> What you have to do
Repeat exactly the lines of the records below, starting at the line containing "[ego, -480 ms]" and ending at the line containing "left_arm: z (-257". Leave the pictures out.

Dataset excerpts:
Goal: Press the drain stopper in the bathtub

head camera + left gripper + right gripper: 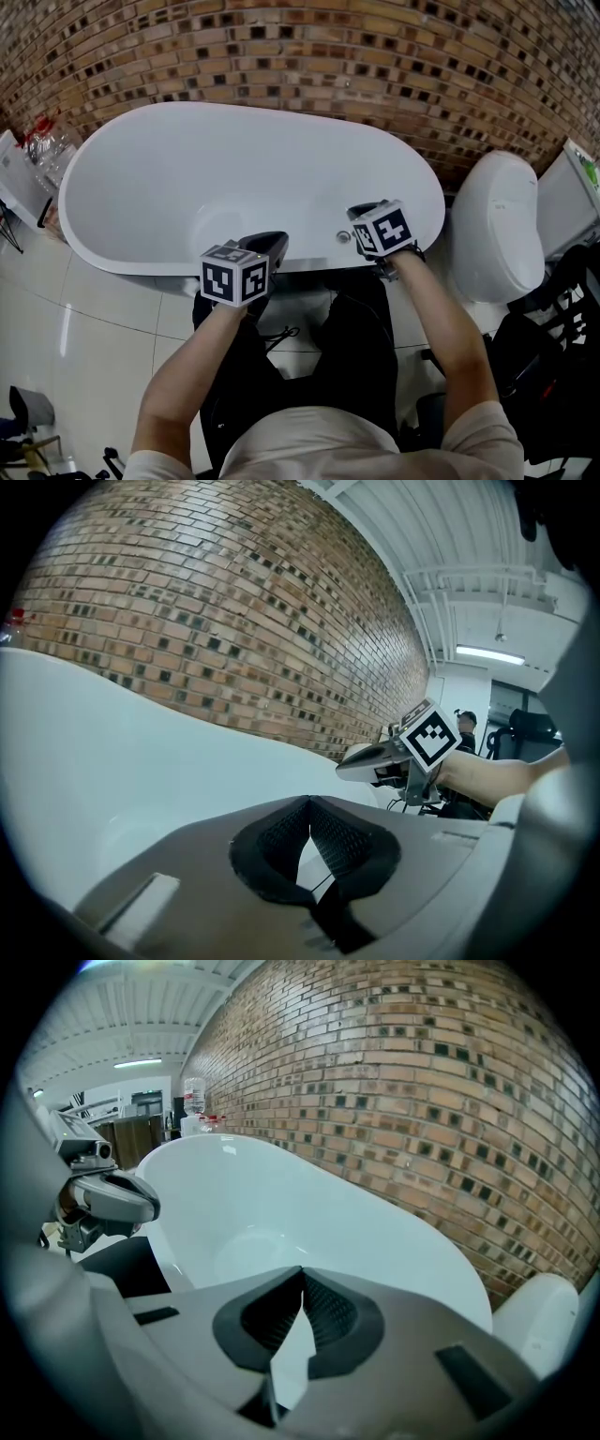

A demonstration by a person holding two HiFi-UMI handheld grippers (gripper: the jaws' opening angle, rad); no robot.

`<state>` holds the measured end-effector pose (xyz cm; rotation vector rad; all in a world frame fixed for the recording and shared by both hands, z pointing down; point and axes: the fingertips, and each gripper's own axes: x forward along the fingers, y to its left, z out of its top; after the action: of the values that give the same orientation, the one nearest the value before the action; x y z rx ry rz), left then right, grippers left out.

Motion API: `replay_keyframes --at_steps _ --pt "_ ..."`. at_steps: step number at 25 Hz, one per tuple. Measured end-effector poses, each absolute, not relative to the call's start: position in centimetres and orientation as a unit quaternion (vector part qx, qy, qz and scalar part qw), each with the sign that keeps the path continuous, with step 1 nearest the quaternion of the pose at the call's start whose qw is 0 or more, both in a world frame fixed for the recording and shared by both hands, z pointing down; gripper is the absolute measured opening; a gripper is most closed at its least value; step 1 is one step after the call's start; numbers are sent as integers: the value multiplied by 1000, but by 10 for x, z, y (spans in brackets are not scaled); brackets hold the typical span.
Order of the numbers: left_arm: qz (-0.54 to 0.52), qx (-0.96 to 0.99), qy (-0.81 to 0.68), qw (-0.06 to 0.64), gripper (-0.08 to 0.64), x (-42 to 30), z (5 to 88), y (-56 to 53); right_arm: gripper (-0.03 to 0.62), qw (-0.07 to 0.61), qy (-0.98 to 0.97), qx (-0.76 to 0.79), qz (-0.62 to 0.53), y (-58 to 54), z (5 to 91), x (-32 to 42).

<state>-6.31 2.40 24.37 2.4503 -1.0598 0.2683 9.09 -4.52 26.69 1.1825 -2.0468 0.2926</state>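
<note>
A white oval bathtub (141,178) stands against a brick wall. A small chrome round fitting (343,236) shows on its near inner wall; I cannot tell whether it is the drain stopper. My left gripper (267,246) hovers over the near rim, shut with nothing between its jaws (308,801). To the right of the fitting, my right gripper (361,214) reaches over the rim, also shut and empty (302,1271). The right gripper view looks down into the tub's basin (253,1241). Each gripper view shows the other gripper at its side.
A white toilet (497,225) stands just right of the tub. Bottles (42,141) and papers sit at the far left. Dark bags or gear (562,319) lie on the tiled floor at the right. The person's legs press against the tub's near side.
</note>
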Motion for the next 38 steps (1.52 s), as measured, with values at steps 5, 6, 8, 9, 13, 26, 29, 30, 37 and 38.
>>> replay_keyframes --at_steps 5,6,8,9,13,26,29,30,37,38 --pt "103 888 -387 226 8 -63 251 28 15 357 -803 462 117 -32 276 91" --pt "104 888 -387 227 8 -63 253 29 15 355 -804 462 120 -30 278 91" --pt "104 887 -388 229 8 -64 257 31 15 349 -803 466 123 -27 282 93" --pt "104 886 -390 229 8 -65 259 31 15 347 -802 471 121 -26 283 94" --pt "106 885 -399 218 8 -69 265 33 15 326 -800 493 104 -23 286 100" --pt "106 879 -417 207 7 -87 298 34 15 259 -820 500 103 -10 318 97" --pt "104 881 -419 193 7 -91 298 34 15 248 -824 501 89 -7 319 95" --pt "103 882 -421 185 6 -93 297 34 15 243 -825 503 87 -7 320 96" --pt "98 892 -417 147 7 -99 298 39 15 209 -827 511 110 -7 328 104" --pt "100 891 -416 148 6 -99 300 40 15 208 -826 511 112 -7 328 104"
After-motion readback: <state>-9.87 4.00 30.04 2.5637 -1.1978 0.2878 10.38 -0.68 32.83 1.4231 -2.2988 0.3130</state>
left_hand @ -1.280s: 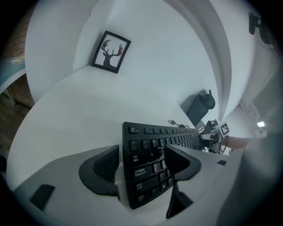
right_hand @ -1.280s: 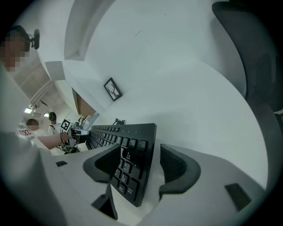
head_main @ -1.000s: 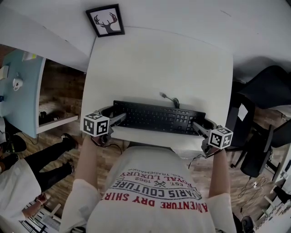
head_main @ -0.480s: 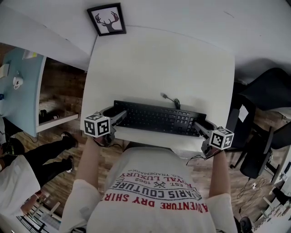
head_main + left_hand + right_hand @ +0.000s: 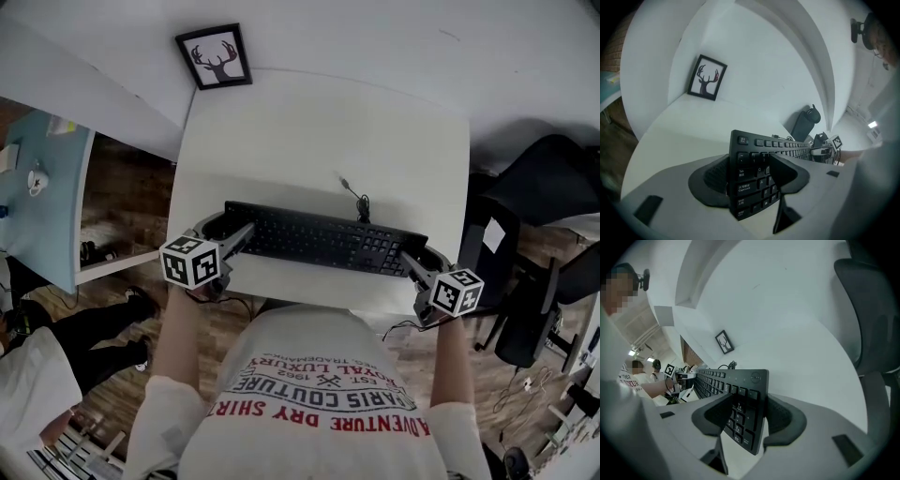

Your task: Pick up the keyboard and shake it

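Left gripper point(image 5: 750, 174) and right gripper point(image 5: 740, 420), one at each short end of the keyboard point(image 5: 323, 239). Both pairs of jaws are closing across its depth, and the pads meet its front and rear edges. A hold at both ends likely keeps the long, flat board level and shares its weight for the shake to come. The keyboard lies along the near edge of the white table point(image 5: 319, 141); whether it has left the surface cannot be told. Its cable point(image 5: 354, 194) runs slack from the rear edge. Beyond, a framed deer picture point(image 5: 214, 56) leans on the white wall at the far left corner. Wood floor point(image 5: 122, 197) at left, dark chair point(image 5: 553, 178) at right.
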### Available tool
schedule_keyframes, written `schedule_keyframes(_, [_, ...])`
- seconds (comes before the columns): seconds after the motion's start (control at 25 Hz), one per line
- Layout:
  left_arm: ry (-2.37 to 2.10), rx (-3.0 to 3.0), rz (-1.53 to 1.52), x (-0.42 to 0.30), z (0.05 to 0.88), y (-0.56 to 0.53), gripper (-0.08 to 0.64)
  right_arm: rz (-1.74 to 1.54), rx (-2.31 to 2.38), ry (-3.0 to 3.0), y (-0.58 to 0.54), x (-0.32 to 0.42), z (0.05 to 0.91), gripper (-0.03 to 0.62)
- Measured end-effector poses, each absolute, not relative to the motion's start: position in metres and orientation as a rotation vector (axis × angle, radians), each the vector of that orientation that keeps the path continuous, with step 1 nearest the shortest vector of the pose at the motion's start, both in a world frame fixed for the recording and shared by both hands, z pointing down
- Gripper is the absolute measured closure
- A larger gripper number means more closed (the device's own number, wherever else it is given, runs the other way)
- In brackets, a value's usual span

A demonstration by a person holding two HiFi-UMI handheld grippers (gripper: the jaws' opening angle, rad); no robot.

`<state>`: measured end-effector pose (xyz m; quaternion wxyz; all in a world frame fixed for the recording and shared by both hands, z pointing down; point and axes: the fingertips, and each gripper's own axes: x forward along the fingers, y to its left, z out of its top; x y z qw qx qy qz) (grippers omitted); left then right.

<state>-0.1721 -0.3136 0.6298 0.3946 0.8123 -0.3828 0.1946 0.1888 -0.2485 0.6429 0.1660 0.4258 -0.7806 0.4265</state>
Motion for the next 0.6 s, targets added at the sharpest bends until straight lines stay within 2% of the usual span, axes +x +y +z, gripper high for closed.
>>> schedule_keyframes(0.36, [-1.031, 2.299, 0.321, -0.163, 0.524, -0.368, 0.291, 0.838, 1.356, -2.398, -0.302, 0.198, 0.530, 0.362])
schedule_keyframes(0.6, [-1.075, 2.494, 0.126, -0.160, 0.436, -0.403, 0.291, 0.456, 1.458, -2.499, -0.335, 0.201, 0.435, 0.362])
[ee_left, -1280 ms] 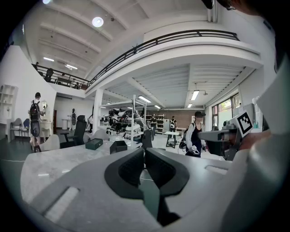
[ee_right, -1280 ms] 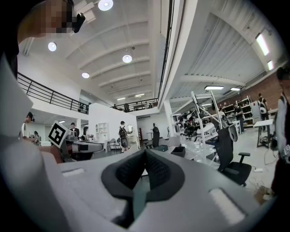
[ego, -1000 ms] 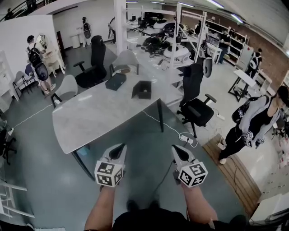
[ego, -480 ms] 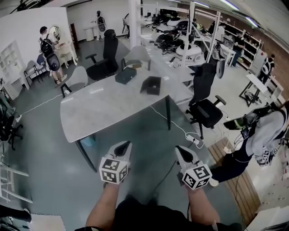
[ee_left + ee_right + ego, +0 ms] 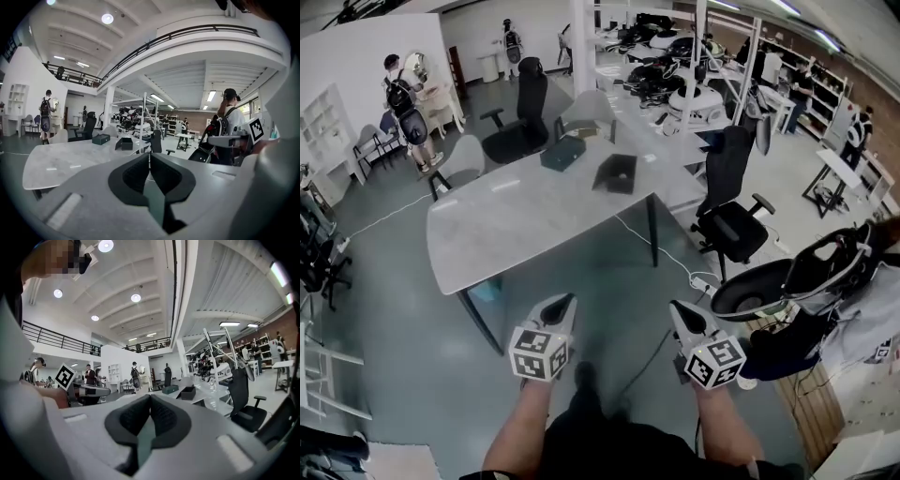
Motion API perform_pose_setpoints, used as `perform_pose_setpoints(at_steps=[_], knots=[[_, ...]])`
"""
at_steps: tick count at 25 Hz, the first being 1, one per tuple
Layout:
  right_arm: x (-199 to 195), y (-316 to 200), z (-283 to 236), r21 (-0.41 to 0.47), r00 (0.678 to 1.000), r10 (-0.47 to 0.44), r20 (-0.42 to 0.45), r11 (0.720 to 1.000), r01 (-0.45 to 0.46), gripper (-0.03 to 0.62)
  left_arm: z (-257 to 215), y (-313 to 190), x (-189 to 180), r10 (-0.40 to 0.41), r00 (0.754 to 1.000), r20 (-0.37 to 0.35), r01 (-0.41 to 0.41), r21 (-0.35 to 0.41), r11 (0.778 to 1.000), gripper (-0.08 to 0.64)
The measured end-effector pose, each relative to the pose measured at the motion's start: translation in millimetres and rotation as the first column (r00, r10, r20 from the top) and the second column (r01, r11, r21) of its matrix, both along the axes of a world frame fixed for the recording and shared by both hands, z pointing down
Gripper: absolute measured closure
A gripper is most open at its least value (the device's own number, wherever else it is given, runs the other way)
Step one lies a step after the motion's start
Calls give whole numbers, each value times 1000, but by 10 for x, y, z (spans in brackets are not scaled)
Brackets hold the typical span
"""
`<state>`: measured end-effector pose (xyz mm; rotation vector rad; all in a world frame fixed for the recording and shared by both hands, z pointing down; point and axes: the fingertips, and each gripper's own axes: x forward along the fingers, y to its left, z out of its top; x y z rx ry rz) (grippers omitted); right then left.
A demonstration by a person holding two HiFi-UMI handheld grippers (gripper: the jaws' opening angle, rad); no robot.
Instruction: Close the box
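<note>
A black box (image 5: pixel 615 173) with its lid standing open sits on the far part of a grey marble table (image 5: pixel 506 230). A shut dark green box (image 5: pixel 562 153) lies just behind it. Both grippers hover over the floor, well short of the table's near edge and touching nothing. My left gripper (image 5: pixel 566 300) is shut and empty. My right gripper (image 5: pixel 676 307) is shut and empty too. In the left gripper view the shut gripper (image 5: pixel 149 156) points toward the black box (image 5: pixel 125 143). In the right gripper view the gripper (image 5: pixel 150 398) faces the black box (image 5: pixel 188 392) and the green box (image 5: pixel 169 389).
Black office chairs stand right of the table (image 5: pixel 733 225) and behind it (image 5: pixel 520 131), with grey chairs (image 5: pixel 461 159) at its left. A cable (image 5: pixel 670 272) runs across the floor. A person with dark gear (image 5: pixel 806 300) stands close on my right. Another person (image 5: pixel 398 98) is far left.
The table and boxes have drawn slightly nearer in all views. The person on the right has come closer to me. Both grippers stay shut and side by side.
</note>
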<state>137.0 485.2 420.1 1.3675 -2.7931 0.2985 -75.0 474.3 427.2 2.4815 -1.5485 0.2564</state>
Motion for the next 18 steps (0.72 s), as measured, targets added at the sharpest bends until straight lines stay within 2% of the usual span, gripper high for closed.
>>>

> Written answer
[ego, -480 ms] 
[ee_left + ee_right + ego, +0 ms] 
Motion API perform_pose_setpoints, used as `perform_pose_setpoints(at_steps=[_], knots=[[_, ...]])`
"""
at_steps: tick count at 25 Hz, the first being 1, one per tuple
Layout:
  right_arm: x (-199 to 195), y (-316 to 200), z (-283 to 236), r21 (-0.41 to 0.47), r00 (0.678 to 1.000), r10 (-0.47 to 0.44), r20 (-0.42 to 0.45), r11 (0.720 to 1.000), r01 (-0.45 to 0.46), gripper (-0.03 to 0.62)
  left_arm: z (-257 to 215), y (-313 to 190), x (-189 to 180), r10 (-0.40 to 0.41), r00 (0.754 to 1.000), r20 (-0.37 to 0.35), r01 (-0.41 to 0.41), r21 (-0.35 to 0.41), r11 (0.778 to 1.000), gripper (-0.08 to 0.64)

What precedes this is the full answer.